Этажом ниже меня змеисто струится из приоткрытой двери, осаживая на бегу, волшебный запах. Дверь на цепочке. Взявшись рукой за цепочку, я слегка пошатываю ее, принюхиваясь, блаженно прикрывая глаза. Хочется петь, лепетать какие-то звуки, в голову лезет вздор. Время течет себе вдаль, будто и нет его… Но вдруг – моментальная молния. Это тетя Надя внезапно положила мне на руку свои холодные пальцы.
– Хочешь пирожок? – спрашивает она таинственным шепотом. И протягивает, не снимая цепочки, тарелку, на которой горкой пышущие ароматом изделия из теста. Ох, это смертельно для меня…
– Хочу, – говорю я хмуро и хватаю пирожок.
И, без всякого «спасибо» сбежав на два этажа вниз, проглатываю его без всякого удовольствия. Потом, немного подумав, возвращаюсь назад. Кладу руку на цепочку. Стучу в дверь:
– А можно еще пирожок?
– Бери-бери, деточка. Кушай на здоровье.
Второй пирожок я съедаю неспешно – хватает на весь мой степенный путь вниз по лестнице; за это время я успеваю изучить последние надписи на стенах и добавить мелом свою. У меня огненный живот, потому что пирожки с густо наперченной картофельной начинкой тоже огненные. И язык у меня огненный, и мысли. И весь обхваченный этими мыслями двор – тоже огненный.
Я выхожу из подъезда прямо в огненный шар. Солнце в оранжевых брюках встало напротив, грудь у груди, и мглисто посверкивает, переливаясь, крапинками из туч.
Перебежав дорогу и детскую площадку, я взбегаю на пригорок, где рокочут в траве кузнечики и шныряют среди колючек ящерицы. Здесь я за ящерицами охочусь. Просовываю в развороченные рыхлые норы руку по локоть, прижимаю обитателей к земле, или к полу, или стене, как там у них это называется? – и ящерицам ничего не остается, как вцепиться мне мертвой хваткой челюстью в палец. А там уже я вытягиваю их из земли.
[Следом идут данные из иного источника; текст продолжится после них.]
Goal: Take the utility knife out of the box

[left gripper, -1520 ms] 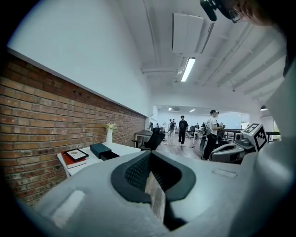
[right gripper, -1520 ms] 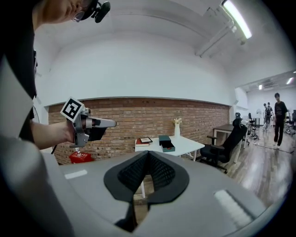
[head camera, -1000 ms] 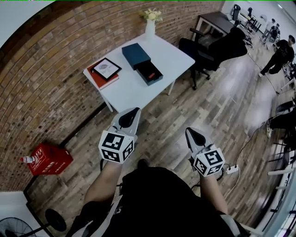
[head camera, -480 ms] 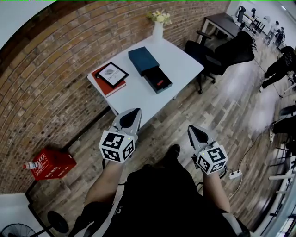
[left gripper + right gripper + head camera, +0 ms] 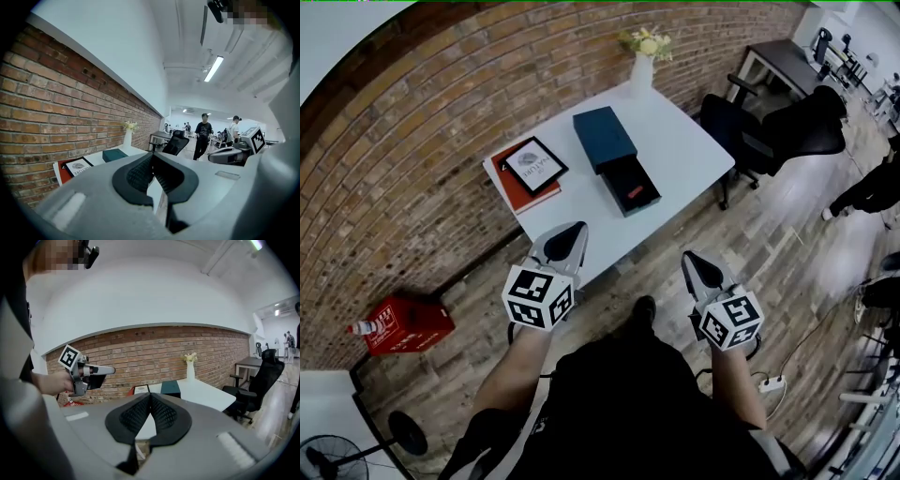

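On the white table (image 5: 684, 145) lies a dark teal box (image 5: 605, 138) with its drawer (image 5: 630, 185) pulled out toward me. Inside the drawer shows a small red utility knife (image 5: 635, 192). My left gripper (image 5: 572, 231) is shut and empty, held over the table's near edge. My right gripper (image 5: 693, 259) is also shut and empty, over the wooden floor short of the table. In the left gripper view the box (image 5: 115, 154) sits beyond the closed jaws; in the right gripper view the box (image 5: 171, 388) shows just above them.
A red book with a framed picture (image 5: 532, 166) lies at the table's left end, a white vase of flowers (image 5: 643, 67) at its far end. A black office chair (image 5: 787, 136) stands right of the table. A red crate (image 5: 403, 323) sits by the brick wall.
The table and box have come closer and lower in the head view as I walk toward them. Both grippers keep their pose in front of me, still shut.
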The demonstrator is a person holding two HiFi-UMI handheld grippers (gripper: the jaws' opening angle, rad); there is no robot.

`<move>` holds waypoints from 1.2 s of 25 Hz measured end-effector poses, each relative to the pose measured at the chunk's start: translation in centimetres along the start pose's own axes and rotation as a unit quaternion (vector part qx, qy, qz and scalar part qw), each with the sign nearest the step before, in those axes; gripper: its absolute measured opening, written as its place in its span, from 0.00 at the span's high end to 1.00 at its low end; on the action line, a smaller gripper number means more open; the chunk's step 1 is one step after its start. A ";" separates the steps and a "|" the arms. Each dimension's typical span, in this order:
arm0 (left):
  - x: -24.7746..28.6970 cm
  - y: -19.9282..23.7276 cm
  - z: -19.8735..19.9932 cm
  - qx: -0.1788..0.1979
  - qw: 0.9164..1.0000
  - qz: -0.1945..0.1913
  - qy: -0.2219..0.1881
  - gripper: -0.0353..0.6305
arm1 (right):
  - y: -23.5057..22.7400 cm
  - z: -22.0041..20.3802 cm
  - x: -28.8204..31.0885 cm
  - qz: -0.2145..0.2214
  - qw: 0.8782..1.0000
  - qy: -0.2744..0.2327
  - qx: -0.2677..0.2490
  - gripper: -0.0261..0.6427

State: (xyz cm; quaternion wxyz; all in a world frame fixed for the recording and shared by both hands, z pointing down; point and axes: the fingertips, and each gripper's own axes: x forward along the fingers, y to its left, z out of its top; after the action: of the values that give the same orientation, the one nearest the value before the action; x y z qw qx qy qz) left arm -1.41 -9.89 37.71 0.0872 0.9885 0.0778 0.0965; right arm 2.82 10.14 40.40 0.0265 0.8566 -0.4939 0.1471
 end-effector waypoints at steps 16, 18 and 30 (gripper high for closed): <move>15.7 -1.6 3.4 0.013 0.999 0.028 0.026 0.94 | -16.0 3.8 7.1 0.051 0.998 -0.010 0.034 0.96; 17.4 -2.0 3.5 0.008 0.999 0.028 0.027 0.94 | -17.8 4.1 7.0 0.050 0.998 -0.009 0.036 0.96; 20.4 0.2 5.2 -0.023 0.997 0.068 -0.002 0.94 | -21.5 3.0 10.4 0.077 0.995 0.023 0.064 0.96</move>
State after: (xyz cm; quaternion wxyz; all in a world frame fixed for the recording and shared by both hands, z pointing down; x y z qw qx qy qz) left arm 19.41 -7.44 36.34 0.1036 0.9894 0.0075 0.1019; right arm 26.69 11.83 42.57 -0.0279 0.8125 -0.5469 0.1998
Но сейчас мне хочется петь, и ящерицам дарована свобода.
Капитан, капитан, улыбнитесь,Ведь улыбка это флаг корабля,Капитан, капитан, подтянитесь,Только смелым покоряются моря!Большой белый корпус, восемь этажей и три подъезда, покачиваясь незримо в синем воздухе, гудит, как пароход перед отправкой из гавани.
А может, это поезд с синими окнами. И он бьется о тьму шелестящими крыльями. Поезд – это гусеница на листке ночи. Он едет и спит. Спят все его пассажиры. И только внутри его – шелест и сквожение крыльев… Сквозь него идет проводник с фонарем – наш домоуправ без портфеля дядя Саша. Никто не назначал дядю Сашу управлять домом, но он заходит в корпус тогда, когда все остальные выходят. Все идут на работу, а дядя Саша уже искупался в Тбилисском море, сделал гимнастику, собрал в кучки мусор и поправил изгородь у саженца виноградной лозы.